Take from the material every line containing the string "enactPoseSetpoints" and copy it.

╔══

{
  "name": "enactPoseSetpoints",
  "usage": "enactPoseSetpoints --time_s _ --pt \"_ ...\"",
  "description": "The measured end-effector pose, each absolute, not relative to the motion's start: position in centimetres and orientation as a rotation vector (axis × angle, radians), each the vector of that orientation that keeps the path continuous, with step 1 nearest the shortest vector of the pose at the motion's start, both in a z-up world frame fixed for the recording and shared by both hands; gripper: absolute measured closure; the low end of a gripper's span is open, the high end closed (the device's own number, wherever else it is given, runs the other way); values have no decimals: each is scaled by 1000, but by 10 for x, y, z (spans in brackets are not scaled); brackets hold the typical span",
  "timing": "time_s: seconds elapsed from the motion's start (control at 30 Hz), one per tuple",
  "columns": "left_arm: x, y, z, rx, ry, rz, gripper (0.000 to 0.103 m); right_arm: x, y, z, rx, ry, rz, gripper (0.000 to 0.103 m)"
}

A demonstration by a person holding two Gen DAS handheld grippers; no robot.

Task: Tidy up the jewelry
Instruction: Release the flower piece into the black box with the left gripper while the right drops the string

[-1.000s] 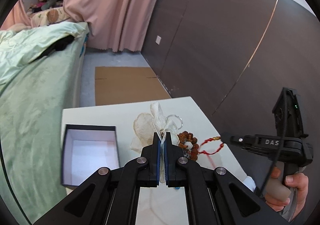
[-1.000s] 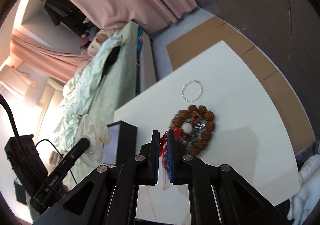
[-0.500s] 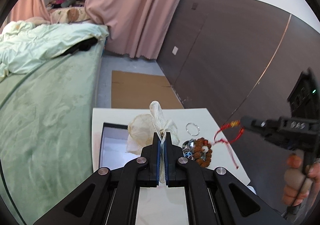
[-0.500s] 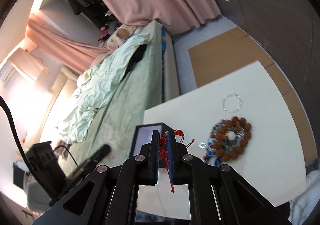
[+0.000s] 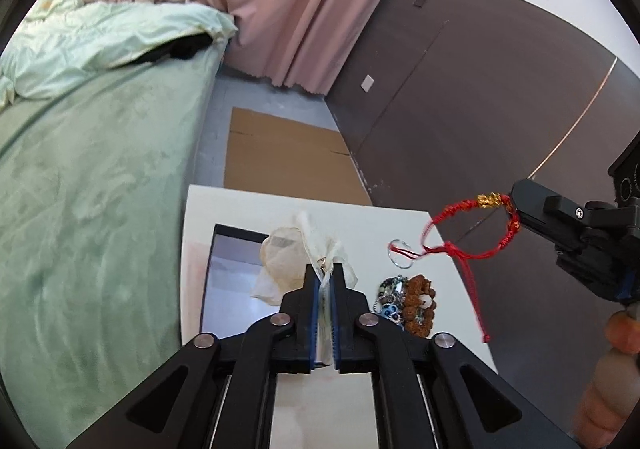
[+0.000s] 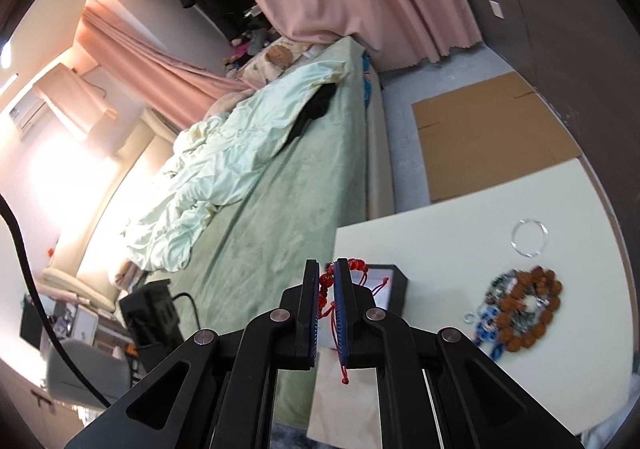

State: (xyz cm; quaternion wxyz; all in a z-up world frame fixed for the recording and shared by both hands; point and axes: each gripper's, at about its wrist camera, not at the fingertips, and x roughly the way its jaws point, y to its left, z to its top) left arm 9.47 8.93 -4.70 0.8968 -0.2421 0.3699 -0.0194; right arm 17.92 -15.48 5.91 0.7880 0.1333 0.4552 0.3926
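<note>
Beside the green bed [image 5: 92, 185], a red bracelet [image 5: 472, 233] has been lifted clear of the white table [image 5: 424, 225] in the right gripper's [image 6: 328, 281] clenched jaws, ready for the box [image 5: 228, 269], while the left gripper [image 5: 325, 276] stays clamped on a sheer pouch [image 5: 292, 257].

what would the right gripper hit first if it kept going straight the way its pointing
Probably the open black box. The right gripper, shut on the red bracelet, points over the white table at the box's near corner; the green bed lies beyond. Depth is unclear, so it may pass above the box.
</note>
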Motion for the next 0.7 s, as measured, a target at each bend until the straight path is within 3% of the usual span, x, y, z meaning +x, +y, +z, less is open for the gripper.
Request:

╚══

--- FINISHED EXERCISE ---
  "name": "enactPoseSetpoints",
  "usage": "enactPoseSetpoints --time_s _ --pt \"_ ...\"",

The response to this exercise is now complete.